GOAL OF THE EXERCISE
Read the data below line by line and copy each one with "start" in it.

SUPPLIED DATA
......
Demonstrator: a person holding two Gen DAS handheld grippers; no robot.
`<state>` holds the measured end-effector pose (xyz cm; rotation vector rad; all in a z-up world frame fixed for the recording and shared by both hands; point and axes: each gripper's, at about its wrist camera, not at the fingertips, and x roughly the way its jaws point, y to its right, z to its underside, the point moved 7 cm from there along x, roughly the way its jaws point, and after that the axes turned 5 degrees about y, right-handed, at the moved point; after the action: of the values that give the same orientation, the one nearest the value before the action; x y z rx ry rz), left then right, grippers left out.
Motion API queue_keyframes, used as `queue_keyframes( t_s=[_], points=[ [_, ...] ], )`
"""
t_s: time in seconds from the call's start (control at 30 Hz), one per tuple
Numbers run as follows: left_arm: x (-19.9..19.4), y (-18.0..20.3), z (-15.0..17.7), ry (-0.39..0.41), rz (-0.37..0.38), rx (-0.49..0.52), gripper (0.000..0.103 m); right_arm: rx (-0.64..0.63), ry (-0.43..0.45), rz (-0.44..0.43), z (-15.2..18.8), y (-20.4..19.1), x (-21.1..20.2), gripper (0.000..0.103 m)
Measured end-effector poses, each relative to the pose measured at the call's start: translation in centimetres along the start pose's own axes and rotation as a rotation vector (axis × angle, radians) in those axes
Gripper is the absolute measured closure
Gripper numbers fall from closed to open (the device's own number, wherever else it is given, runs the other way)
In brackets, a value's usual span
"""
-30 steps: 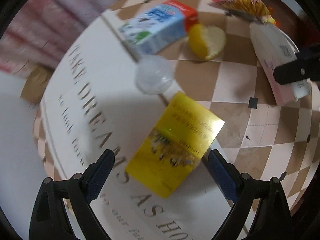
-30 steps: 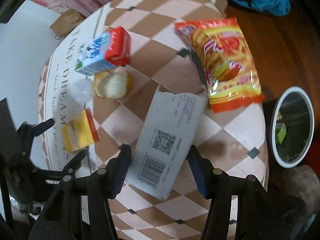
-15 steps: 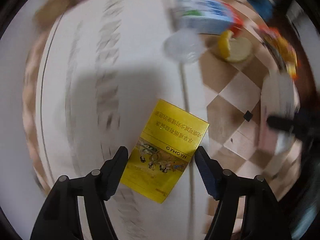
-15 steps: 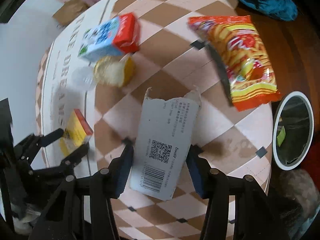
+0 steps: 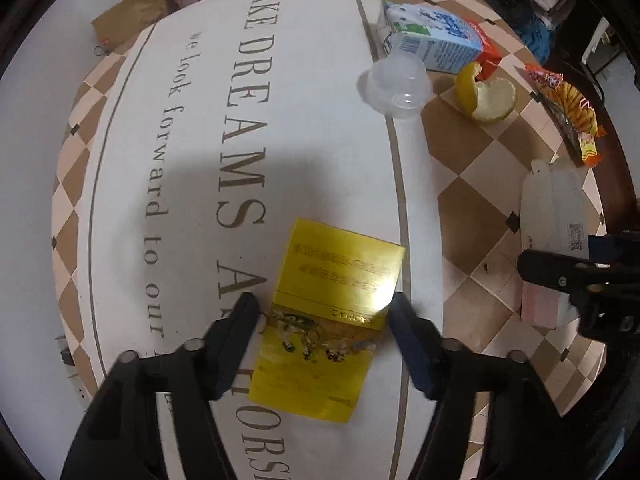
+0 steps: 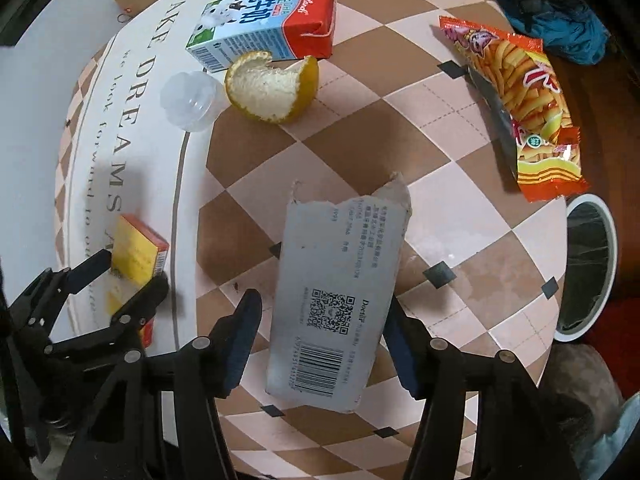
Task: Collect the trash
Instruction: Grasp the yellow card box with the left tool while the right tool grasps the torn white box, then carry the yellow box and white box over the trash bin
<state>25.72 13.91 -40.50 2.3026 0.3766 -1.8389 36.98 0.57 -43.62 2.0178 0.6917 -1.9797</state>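
A yellow cigarette box (image 5: 328, 312) lies on the round table, between the fingers of my left gripper (image 5: 322, 306). The fingers touch or nearly touch its two sides. The box also shows in the right wrist view (image 6: 136, 252). A torn grey carton (image 6: 340, 288) with a barcode lies between the fingers of my right gripper (image 6: 320, 308), which stand close to its sides with a narrow gap. The carton also shows at the right of the left wrist view (image 5: 552, 236).
A milk carton (image 6: 268, 24), an orange peel (image 6: 272, 88), a clear plastic cup (image 6: 192, 96) and an orange snack bag (image 6: 520, 96) lie farther back on the checkered tablecloth (image 6: 440, 152). A white-rimmed bin (image 6: 588, 268) stands off the table's right edge.
Both grippers have narrowed around their items and moved in. The left view has turned so the yellow box now sits straight between the fingers.
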Motion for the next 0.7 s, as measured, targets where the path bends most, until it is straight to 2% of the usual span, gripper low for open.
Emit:
queue_keyframes(
  t_s=[0.07, 0.17, 0.37, 0.5, 0.6, 0.63, 0.7],
  points=[
    [-0.8, -1.0, 0.8, 0.005, -0.041, -0.003, 0.046, -0.015, 0.026, 0.020, 0.2, -0.3, -0.1, 0.053],
    [-2.0, -0.9, 2.8, 0.034, -0.073, -0.048, 0.046, -0.036, 0.064, 0.012, 0.7, -0.4, -0.5, 0.053],
    [-7.3, -1.3, 4.8, 0.178, -0.174, -0.129, 0.046, -0.072, 0.190, -0.004, 2.6, 0.5, -3.9, 0.053],
    [-11.5, -0.1, 5.6, 0.262, -0.177, -0.182, 0.046, -0.088, 0.278, -0.038, 4.1, 1.2, -7.4, 0.053],
    [-14.4, 1.5, 4.9, 0.325, -0.163, -0.204, 0.046, -0.088, 0.332, -0.061, 4.7, 1.8, -9.9, 0.053],
    [-14.7, 1.9, 2.9, 0.344, -0.155, -0.203, 0.046, -0.087, 0.353, -0.067, 5.1, 2.0, -10.8, 0.053],
    [-16.9, 3.4, 2.6, 0.389, -0.142, -0.200, 0.046, -0.076, 0.406, -0.072, 5.5, 2.7, -12.8, 0.053]
  ],
)
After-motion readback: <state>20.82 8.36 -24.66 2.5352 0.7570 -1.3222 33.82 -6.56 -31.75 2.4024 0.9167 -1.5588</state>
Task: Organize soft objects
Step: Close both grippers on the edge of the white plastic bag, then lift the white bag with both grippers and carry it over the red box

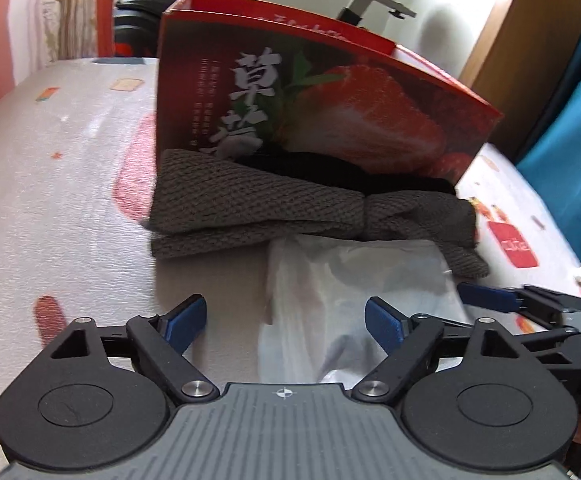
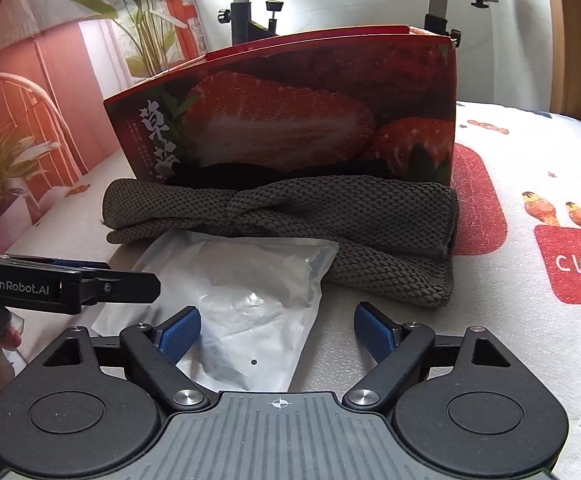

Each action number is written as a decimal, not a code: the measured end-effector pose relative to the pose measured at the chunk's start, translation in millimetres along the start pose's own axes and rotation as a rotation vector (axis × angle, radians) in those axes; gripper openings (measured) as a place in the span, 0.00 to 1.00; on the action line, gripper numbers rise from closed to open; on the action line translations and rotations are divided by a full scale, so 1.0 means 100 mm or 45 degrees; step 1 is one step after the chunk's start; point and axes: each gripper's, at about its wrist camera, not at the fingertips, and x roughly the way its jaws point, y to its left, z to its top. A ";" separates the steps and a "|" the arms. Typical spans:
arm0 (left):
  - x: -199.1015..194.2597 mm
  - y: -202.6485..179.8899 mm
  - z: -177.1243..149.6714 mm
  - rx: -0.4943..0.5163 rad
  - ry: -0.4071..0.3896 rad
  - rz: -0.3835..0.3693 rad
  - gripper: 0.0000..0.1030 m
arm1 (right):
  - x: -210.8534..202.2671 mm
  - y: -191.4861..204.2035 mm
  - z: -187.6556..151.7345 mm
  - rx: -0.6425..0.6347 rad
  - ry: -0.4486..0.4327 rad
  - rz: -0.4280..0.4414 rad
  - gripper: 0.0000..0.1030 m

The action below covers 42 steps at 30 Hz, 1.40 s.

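Right wrist: strawberry box behind knit cloth, plastic bag

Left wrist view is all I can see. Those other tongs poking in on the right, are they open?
Observer: Yes. The right tongs are wide open and hold nothing.
Operator: What's in front of them?
Observer: The clear plastic bag. From that side it shows a small black dot.
Operator: Is anything written on my own tongs?
Observer: Yes, the side of the left tongs reads GenRobot.AI.
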 end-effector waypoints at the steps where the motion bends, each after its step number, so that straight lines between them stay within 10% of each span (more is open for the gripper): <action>1: 0.00 -0.01 -0.01 -0.010 0.000 -0.037 0.78 | 0.00 0.00 0.01 0.002 0.000 0.015 0.73; 17: -0.03 -0.02 -0.16 -0.008 -0.047 -0.114 0.64 | -0.08 -0.19 0.02 0.174 -0.087 0.102 0.12; 32: -0.07 0.21 -0.10 -0.117 -0.055 -0.072 0.35 | 0.00 -0.10 -0.03 0.029 -0.052 0.005 0.09; 36: -0.02 0.27 -0.07 -0.154 -0.052 -0.061 0.09 | -0.01 -0.10 -0.04 0.020 -0.055 0.006 0.09; 42: -0.06 0.17 -0.09 -0.084 -0.082 -0.037 0.05 | -0.02 -0.09 -0.03 0.043 -0.051 0.008 0.08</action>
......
TASK RESULT
t_s: time in seconds from the call's start (control at 30 Hz), one per tuple
Measured end-effector poses, each relative to the pose measured at the call's start: translation in centimetres along the start pose's own axes and rotation as a rotation vector (axis × angle, radians) in those axes
Each action number is written as a decimal, not a code: the measured end-effector pose relative to the pose measured at the chunk's start, translation in millimetres along the start pose's own axes and rotation as a rotation vector (axis × angle, radians) in those axes; gripper openings (measured) as a place in the span, 0.00 to 1.00; on the action line, gripper numbers rise from closed to open; on the action line translations and rotations are divided by a full scale, so 1.0 means 100 mm or 45 degrees; step 1 is one step after the chunk's start; point and axes: each gripper's, at about its wrist camera, not at the fingertips, and x roughly the way its jaws point, y to its left, z to its top. A ";" separates the steps and a "|" the arms. Typical spans:

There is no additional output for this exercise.